Data shown:
※

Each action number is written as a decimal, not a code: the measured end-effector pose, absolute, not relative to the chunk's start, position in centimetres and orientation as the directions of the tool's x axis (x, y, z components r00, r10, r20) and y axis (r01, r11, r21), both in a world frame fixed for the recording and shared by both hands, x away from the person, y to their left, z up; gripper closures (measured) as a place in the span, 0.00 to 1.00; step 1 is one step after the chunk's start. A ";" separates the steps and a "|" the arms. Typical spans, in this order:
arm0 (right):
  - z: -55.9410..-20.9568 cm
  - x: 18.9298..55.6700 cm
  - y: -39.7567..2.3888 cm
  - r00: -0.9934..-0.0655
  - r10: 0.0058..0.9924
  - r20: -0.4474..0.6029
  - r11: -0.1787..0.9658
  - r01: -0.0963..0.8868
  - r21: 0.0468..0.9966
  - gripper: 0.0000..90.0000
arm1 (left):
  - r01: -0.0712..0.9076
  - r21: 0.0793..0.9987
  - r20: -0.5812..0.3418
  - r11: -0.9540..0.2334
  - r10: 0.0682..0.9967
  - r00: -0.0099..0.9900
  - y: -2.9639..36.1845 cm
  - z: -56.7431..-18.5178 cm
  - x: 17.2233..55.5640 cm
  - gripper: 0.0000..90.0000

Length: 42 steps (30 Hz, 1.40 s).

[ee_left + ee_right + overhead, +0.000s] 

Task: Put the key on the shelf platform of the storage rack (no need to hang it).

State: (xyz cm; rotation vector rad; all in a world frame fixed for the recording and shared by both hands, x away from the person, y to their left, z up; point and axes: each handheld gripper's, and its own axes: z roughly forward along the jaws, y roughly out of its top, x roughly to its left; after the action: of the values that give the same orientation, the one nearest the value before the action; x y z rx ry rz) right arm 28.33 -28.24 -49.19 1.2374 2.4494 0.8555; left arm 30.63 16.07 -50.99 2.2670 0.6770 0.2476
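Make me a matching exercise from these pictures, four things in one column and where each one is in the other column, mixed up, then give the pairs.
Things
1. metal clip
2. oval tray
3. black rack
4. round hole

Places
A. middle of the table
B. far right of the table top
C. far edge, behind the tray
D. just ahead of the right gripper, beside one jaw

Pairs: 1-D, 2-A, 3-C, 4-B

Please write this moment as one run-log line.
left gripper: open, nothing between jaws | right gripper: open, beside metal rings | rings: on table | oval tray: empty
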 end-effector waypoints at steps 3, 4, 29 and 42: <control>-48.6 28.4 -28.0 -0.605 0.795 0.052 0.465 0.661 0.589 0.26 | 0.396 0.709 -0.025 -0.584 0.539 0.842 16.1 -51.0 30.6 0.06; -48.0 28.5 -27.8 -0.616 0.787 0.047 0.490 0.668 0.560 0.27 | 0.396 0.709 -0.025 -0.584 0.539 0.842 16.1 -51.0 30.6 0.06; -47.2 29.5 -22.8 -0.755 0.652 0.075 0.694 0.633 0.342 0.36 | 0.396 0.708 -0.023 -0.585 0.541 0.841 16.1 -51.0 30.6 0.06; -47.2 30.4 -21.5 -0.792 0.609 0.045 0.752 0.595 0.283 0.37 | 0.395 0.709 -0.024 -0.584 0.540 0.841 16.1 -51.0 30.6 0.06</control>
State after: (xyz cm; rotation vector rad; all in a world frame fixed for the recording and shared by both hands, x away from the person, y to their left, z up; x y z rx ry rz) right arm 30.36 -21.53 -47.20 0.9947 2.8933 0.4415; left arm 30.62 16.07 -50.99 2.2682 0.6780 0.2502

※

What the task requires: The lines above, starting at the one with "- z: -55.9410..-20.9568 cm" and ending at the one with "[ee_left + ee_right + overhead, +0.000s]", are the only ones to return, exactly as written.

The answer:
  - z: -55.9410..-20.9568 cm
  - x: 18.9298..55.6700 cm
  - y: -39.7567..2.3888 cm
  - r00: -0.9934..-0.0655
  - r10: 0.0058..0.9924
  - r20: -0.4474..0.6029
  - r11: -0.1787..0.9658
  - r01: -0.0963..0.8868
  - r21: 0.0468..0.9966
  - gripper: 0.0000..90.0000
arm1 (left):
  - r01: -0.0712..0.9076
  - r21: 0.0793..0.9987
  - r20: -0.5812..0.3418
  - r11: -0.9540..0.2334
  - r10: 0.0682..0.9967
  - r00: -0.0099..0.9900
  - y: -2.9639..36.1845 cm
  - z: -56.7431..-18.5178 cm
  - x: 17.2233..55.5640 cm
  - gripper: 0.0000..90.0000

Length: 42 steps (30 Hz, 1.40 s).

[ee_left + ee_right + overhead, +0.000s] 

What the answer needed to say has been said.